* EXERCISE DETAILS
Please show each line of the listing where "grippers" is present.

---------- AVAILABLE DATA

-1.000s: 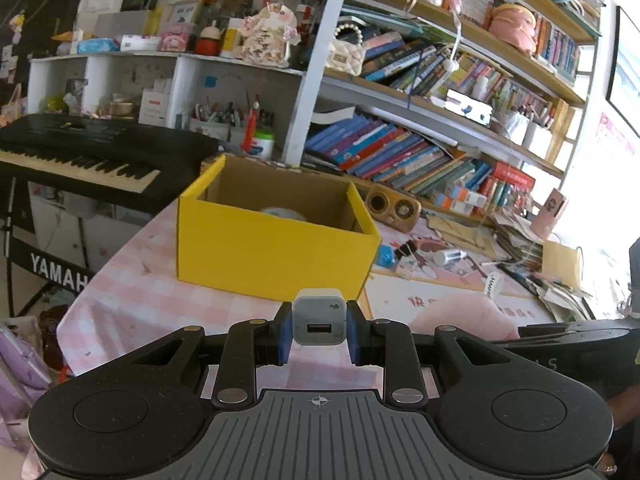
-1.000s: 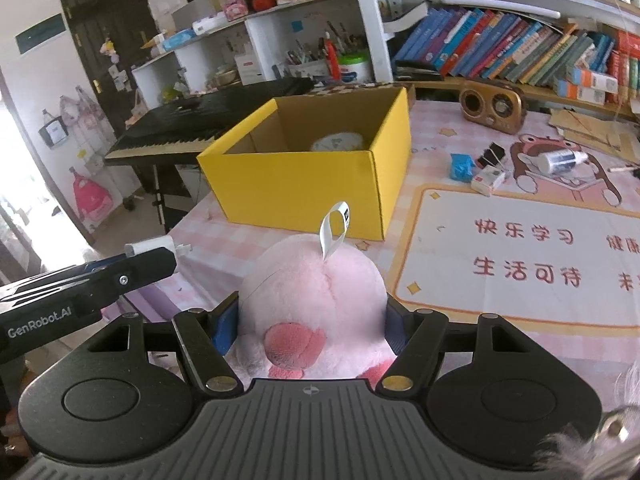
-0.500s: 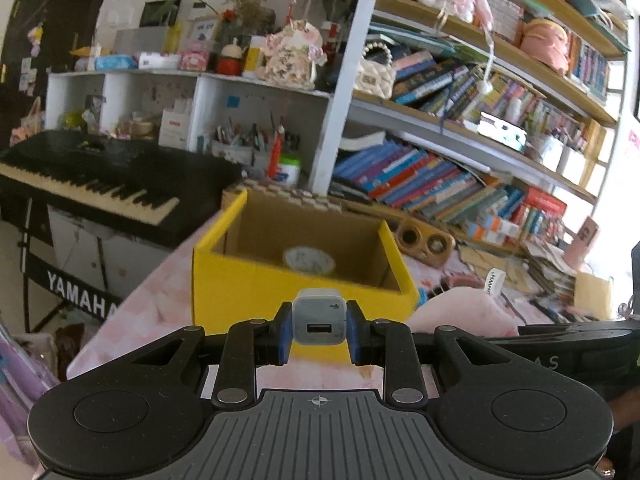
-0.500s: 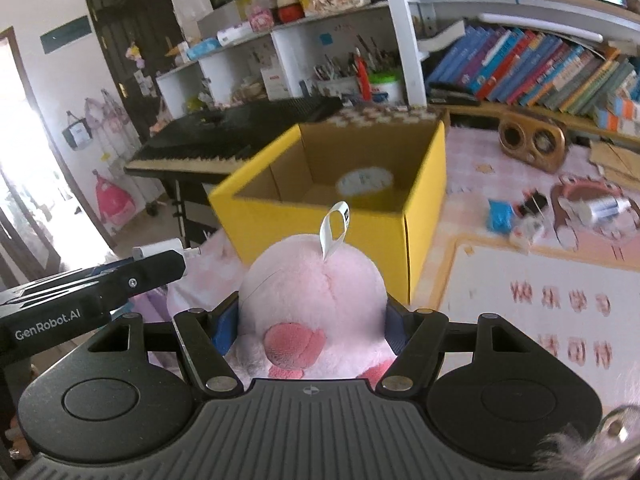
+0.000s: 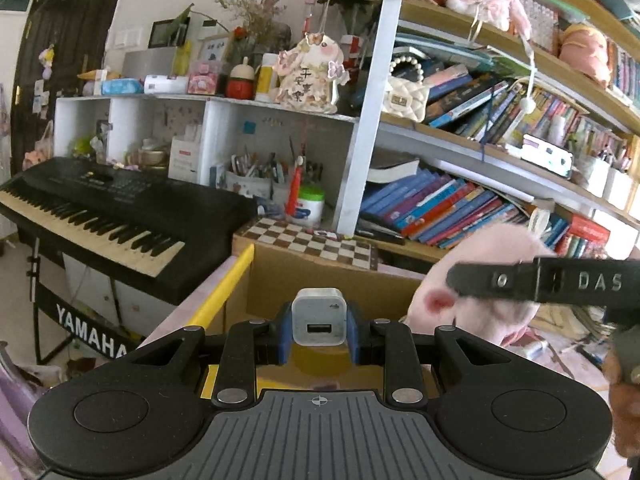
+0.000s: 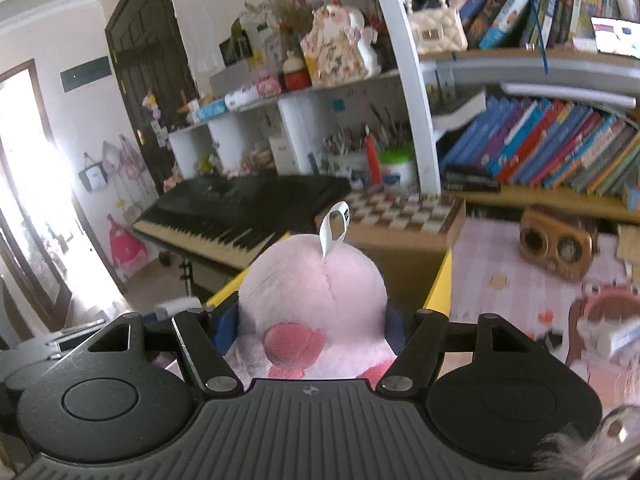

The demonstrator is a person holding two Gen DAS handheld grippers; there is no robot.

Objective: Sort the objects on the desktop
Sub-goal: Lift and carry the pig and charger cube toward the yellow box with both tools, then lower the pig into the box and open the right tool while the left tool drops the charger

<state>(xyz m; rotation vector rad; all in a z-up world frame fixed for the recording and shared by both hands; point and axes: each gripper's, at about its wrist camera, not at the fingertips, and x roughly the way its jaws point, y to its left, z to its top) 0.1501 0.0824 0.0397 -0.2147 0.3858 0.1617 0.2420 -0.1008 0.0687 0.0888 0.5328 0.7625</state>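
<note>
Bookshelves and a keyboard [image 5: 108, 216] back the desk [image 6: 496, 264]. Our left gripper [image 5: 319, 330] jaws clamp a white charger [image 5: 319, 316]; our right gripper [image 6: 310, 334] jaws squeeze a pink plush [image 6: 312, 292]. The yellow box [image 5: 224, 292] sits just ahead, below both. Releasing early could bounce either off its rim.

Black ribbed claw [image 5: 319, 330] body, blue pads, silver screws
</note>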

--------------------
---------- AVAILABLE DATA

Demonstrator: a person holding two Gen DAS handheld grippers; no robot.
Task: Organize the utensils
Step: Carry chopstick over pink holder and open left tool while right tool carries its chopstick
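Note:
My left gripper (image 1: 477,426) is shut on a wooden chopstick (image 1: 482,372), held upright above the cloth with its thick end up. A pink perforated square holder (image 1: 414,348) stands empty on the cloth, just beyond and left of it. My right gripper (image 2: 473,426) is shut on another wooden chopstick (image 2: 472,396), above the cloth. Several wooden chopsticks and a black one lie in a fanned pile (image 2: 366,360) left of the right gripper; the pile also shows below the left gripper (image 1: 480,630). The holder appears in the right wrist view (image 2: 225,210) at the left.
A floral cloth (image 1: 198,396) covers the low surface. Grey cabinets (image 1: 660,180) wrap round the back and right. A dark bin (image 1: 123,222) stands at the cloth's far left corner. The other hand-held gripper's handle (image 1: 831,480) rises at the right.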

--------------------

* FINISHED EXERCISE
The demonstrator is a person holding two Gen DAS handheld grippers; there is no robot.
Demonstrator: a person holding two Gen DAS handheld grippers; no robot.

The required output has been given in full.